New York au mois d’août, un jour comme un autre, normalement.
Trois hommes dans une voiture, devant une banque de Brooklyn.
La musique s’arrête (1). Un premier sort et pénètre dans la banque. Un second le suit, puis vient le troisième.
Ils ont décidé de braquer la banque.
Ca aurait dû être un petit casse vite fait, bien fait, mais dès le début, ça part mal.
Sidney continue de décrire des solitudes. Ici, c’est un braqueur, Sonny (Al Pacino), qui est seul. Il a beau être avec son complice Sal (John Cazale), il n’en demeure pas moins seul, négociant sa (sur)vie dans un braquage qui se termine en prise d’otages.
C’est un véritable après-midi de chien que vont vivre les personnes enfermées : c’est l’été et l’absence de climatisation va ajouter au malaise de la situation.
Pourtant, ca ne pouvait pas bien se passer. Dès la première intervention de Sonny dans la banque – il sort son fusil caché dans un paquet cadeau – le spectateur sait que ça va dégénérer : le fusil ne sort pas facilement comme prévu. Dès lors, c’est un enchaînement d’actions prévues qui ratent les unes après les autres : le troisième homme, Stevie (Gary Springer) lâche ses partenaires ; les fonds ont été collectés juste avant leur arrivée et il, ne reste presque plus rien à voler ; le garde fait de l’asthme…
Il s’agit de l’un des braquages les plus chaotiques du cinéma. Et pourtant c’est tiré d’une situation réelle (2).
Sonny est un personnage très complexe, que le grand Al Pacino joue avec brio. Sonny est seul car insatisfait. Il est revenu du Vietnam, mais n’a pas réussi à se réintégrer dans la vie civile. De plus, sa vie sentimentale est un vrai chaos : il a une femme, Angie (Susan Peretz) et deux enfants, et un mari, Leon (Chris Sarandon, magnifique lui aussi). Insatisfait partout, il n’a plus rien à perdre : seulement la vie.
Son complice, Sal est seul, lui aussi. C’est un être fruste et peu réfléchi. Mais il est déterminé à aller jusqu’au bout lui aussi. Et John Cazale nous interprète un magnifique Sal, complètement dépassé, lui aussi, par les événements : comment ne pas l’être au vu du déroulement de la journée.
En face, il y a, bien sûr, la police et deux négociateurs : au début, Moretti (Charles Durning) est un policier de la ville et à la fin, Sheldon (James Broderick) du FBI. Si Moretti transige afin de ménager les otages, il n’en va pas de même de Sheldon qui lui, est prêt à tout pour arrêter cette situation.
Le dernier personnage important du film, c’est la foule. Elle s’installe rapidement au début des opérations de police et va aussi rapidement prendre fait et cause pour Sonny.

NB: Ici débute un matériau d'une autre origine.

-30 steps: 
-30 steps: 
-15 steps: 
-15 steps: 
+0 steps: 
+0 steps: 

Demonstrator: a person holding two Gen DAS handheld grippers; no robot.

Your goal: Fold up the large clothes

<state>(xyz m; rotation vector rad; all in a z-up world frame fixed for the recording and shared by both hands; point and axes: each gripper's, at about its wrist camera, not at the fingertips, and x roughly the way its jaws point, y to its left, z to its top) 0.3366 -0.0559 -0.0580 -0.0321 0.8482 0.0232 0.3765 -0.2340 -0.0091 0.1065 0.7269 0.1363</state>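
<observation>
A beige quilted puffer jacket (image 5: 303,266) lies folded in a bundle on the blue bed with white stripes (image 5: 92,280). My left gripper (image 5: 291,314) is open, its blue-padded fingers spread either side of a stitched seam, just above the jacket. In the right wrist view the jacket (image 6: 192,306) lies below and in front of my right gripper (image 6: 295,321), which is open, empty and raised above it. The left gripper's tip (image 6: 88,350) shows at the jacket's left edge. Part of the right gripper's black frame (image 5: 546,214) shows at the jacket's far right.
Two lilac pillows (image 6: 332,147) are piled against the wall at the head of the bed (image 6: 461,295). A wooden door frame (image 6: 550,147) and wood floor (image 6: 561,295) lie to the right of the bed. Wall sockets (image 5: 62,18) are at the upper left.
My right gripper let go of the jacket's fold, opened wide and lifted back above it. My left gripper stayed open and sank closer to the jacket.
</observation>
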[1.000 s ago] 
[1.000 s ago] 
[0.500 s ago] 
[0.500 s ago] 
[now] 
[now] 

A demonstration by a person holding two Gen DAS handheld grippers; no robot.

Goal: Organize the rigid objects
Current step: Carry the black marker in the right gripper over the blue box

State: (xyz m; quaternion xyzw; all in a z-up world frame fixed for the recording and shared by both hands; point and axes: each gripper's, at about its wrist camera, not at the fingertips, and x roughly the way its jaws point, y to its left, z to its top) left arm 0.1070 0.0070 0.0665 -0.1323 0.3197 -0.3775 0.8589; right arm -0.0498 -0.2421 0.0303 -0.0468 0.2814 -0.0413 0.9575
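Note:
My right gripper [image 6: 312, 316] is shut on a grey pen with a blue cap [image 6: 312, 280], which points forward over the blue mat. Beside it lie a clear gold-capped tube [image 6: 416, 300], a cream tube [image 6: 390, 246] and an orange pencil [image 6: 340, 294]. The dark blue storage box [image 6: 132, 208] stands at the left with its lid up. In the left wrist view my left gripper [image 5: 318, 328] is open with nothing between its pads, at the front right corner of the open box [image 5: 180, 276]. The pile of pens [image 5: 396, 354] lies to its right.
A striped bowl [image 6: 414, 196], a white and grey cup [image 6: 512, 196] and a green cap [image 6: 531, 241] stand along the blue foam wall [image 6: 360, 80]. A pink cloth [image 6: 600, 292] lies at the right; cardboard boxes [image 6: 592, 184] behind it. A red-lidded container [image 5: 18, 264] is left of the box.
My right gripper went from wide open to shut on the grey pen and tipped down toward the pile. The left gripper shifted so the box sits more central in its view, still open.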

Et Sonny va jouer avec cette foule qui lui est acquise, mêlant adroitement un aspect politique à ce minable braquage : la référence à Attica (3) n’est pas pour plaire aux forces de l’ordre qui se sentent obligées de négocier (dans la première partie).
Mais le tour de force, c’est la prestation d’Al Pacino. Il sort alors du deuxième Parrain de Coppola (aussi avec Cazale) où il campe un Corleone froid et efficace. Ici, son rôle à double personnalité est très courageux : l’homosexualité n’est pas très représentée au cinéma, et peu d’acteurs célèbres prennent une telle prise de risque.
Il est extraordinaire de bout en bout, secondé par un casting à la hauteur : Cazale est formidable en braqueur un tantinet idiot, et Sarandon bouleversant en homme qui se sent femme : magnifiquement pathétique.
Un film fort, inoubliable.
(1) Amoreena d’Elton John. Il n’y aura quasiment plus de musique de tout le film.
(2) Elle eut lieu le 22 août 1972.
(3) 9-13 septembre 1971 : Mutinerie dans la prison d’Attica qui a fait 39 morts.